For reading tasks I think the ThreadPool might be more appropriate, but for writing the ThreadPoolExecutor might be more applicable.

A very nice writeup of the differences is available in this blog: https://superfastpython.com/threadpool-vs-threadpoolexecutor/ (scroll to Summary of Differences)

Before:

➜  python git:(fd-threadpool) time python3 /tmp/test.py
python3 /tmp/test.py  3.45s user 2.84s system 2% cpu 3:34.19 total

After:

➜  python git:(fd-threadpool) ✗ time python3 /tmp/test.py
python3 /tmp/test.py  3.13s user 2.83s system 19% cpu 31.369 total
➜  python git:(fd-threadpool) ✗ time python3 /tmp/test.py
python3 /tmp/test.py  2.94s user 3.08s system 18% cpu 32.538 total
➜  python git:(fd-threadpool) ✗ time python3 /tmp/test.py
python3 /tmp/test.py  2.84s user 3.14s system 20% cpu 29.033 total

Longlining the requests from EU to the USA might impact the results a bit but makes IO more dominant.

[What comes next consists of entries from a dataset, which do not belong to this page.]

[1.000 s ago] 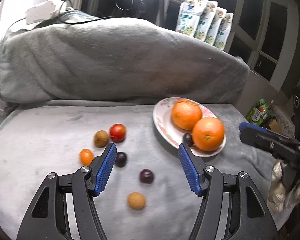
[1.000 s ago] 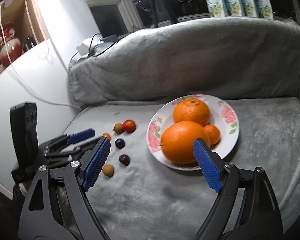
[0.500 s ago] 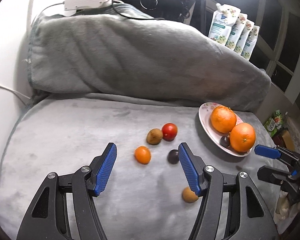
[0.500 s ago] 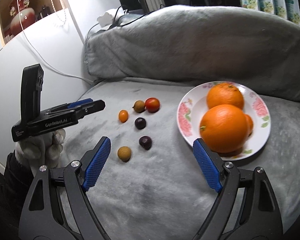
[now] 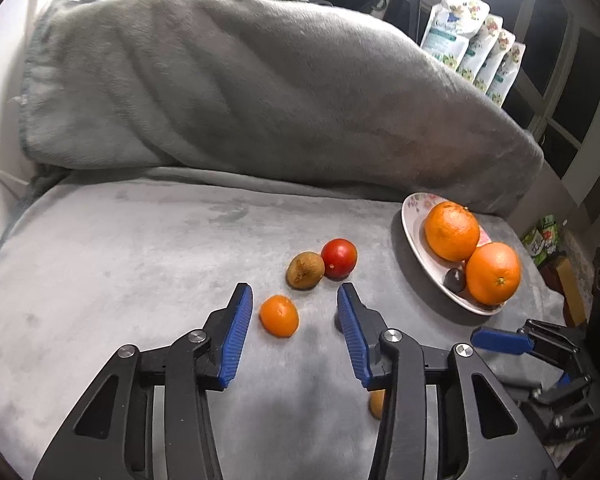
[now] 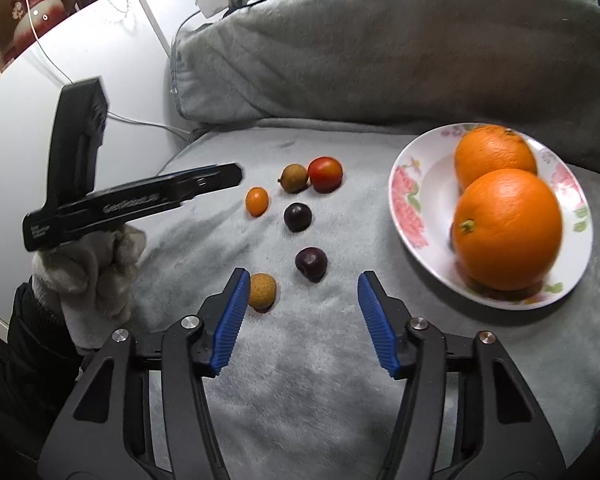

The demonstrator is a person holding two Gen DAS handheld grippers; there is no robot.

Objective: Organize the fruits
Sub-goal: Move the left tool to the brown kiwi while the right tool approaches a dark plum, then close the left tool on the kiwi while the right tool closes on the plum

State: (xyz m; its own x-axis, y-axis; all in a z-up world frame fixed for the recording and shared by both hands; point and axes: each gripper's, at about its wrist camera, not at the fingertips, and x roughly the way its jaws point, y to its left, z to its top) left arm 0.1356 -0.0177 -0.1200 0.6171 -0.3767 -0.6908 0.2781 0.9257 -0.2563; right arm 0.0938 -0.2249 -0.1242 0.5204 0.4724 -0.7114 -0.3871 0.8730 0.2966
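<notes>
A small orange fruit [image 5: 279, 316] lies on the grey blanket between the closing jaws of my left gripper [image 5: 292, 296]; the pads stand clear of it. Behind it sit a brown fruit [image 5: 305, 270] and a red tomato [image 5: 339, 258]. My right gripper [image 6: 304, 280] is closing too, with a dark plum [image 6: 311, 264] just ahead of its tips and a tan fruit [image 6: 262, 290] beside its left finger. A second plum [image 6: 297, 217] lies farther off. The flowered plate [image 6: 404, 200] holds two big oranges [image 6: 508, 228] and a dark fruit [image 5: 455, 280].
A blanket-covered backrest [image 5: 260, 100] rises behind the seat. Pouches [image 5: 472, 52] stand on the sill behind it. A white wall [image 6: 60, 80] with a cable closes off the left. A gloved hand [image 6: 88, 272] holds the left gripper. The seat drops off to the right past the plate.
Both grippers came down toward the loose fruits and their jaws narrowed. The small orange fruit now lies between the left jaws, and the nearer plum sits just ahead of the right tips.
</notes>
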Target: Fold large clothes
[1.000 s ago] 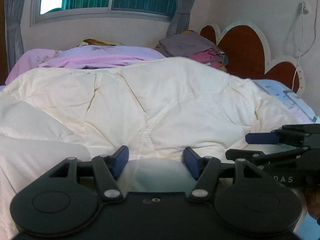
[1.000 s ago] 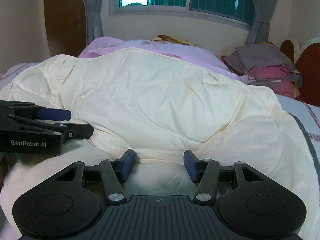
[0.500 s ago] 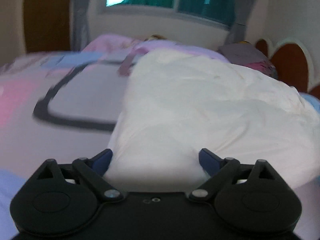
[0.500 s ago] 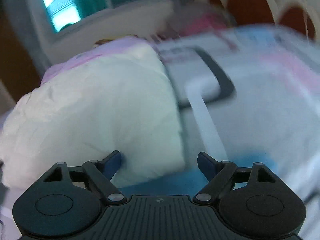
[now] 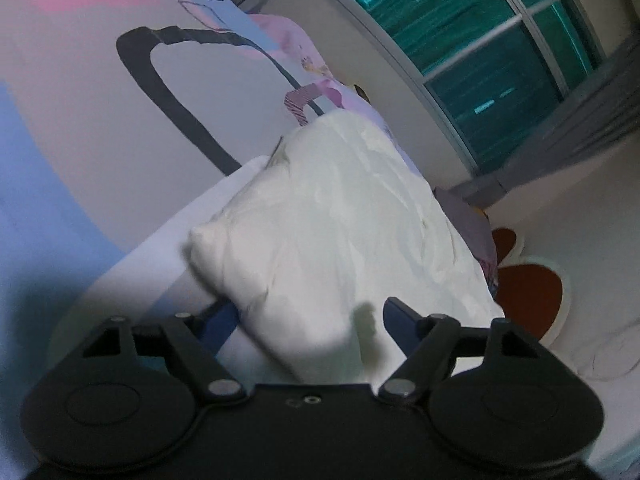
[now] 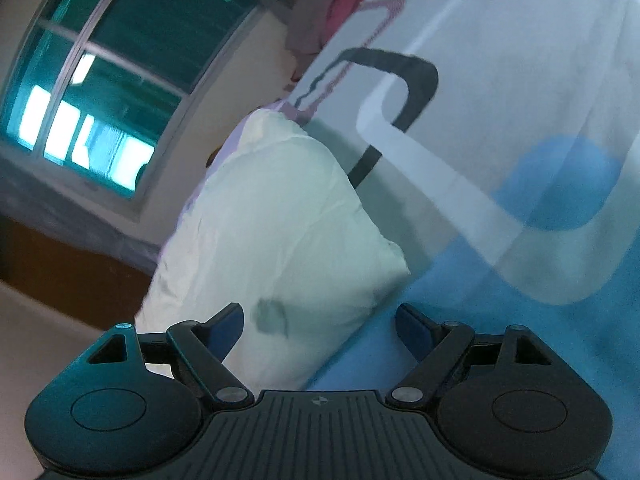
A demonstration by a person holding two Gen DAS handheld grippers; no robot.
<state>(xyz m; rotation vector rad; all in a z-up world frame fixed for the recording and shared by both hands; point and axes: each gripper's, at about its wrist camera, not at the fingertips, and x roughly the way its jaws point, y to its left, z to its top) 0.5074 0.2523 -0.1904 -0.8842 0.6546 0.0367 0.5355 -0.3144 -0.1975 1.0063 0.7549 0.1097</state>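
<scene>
Both views tilted hard. Cream quilt [image 5: 336, 216] bunched into a thick folded mass across the middle of the left wrist frame, one blunt corner jutting toward centre left, its near edge dropping between the fingers. Left gripper [image 5: 308, 320] spread wide, blue pads on either side of that near edge; left pad half buried beneath the fabric, right pad clear of it, nothing pinched. Patterned bedsheet [image 5: 80, 128] filling the upper left, with a dark curved band, pink patch and pale blue areas. Window [image 5: 472, 60] with teal panes in the upper right, grey curtain [image 5: 580, 120] below it, brown scalloped headboard [image 5: 528, 292] at centre right beside the quilt's far edge.

In the right wrist frame, same quilt [image 6: 272, 216] running from centre down to the lower middle, corner pointing right. Right gripper [image 6: 318, 326] also spread wide; left pad against or just under the cream fabric, hard to say which through the blur, right pad over blue sheet [image 6: 500, 160]. Small dark smudge on the quilt near the left pad, possibly a shadow. Window [image 6: 112, 92] upper left, stack of folded grey and pink clothes [image 6: 324, 12] at top centre.
</scene>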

@Fokko Fokko added this to the Python 0.3.0 release milestone Jan 22, 2023
Alternative for apache#6590

This uses the ThreadPool approach instead of ThreadPoolExecutor.

The ThreadPoolExecutor is more flexible and works well
with heterogeneous tasks. This allows the user to handle
exceptions per task and able to cancel individual tasks.
But the ThreadPoolExecutor also has some limitation
such as not able to forcefully terminate all the tasks.

For reading tasks I think the ThreadPool might be more appriopriate,
but for writing the ThreadPoolExecutor might be more applicable.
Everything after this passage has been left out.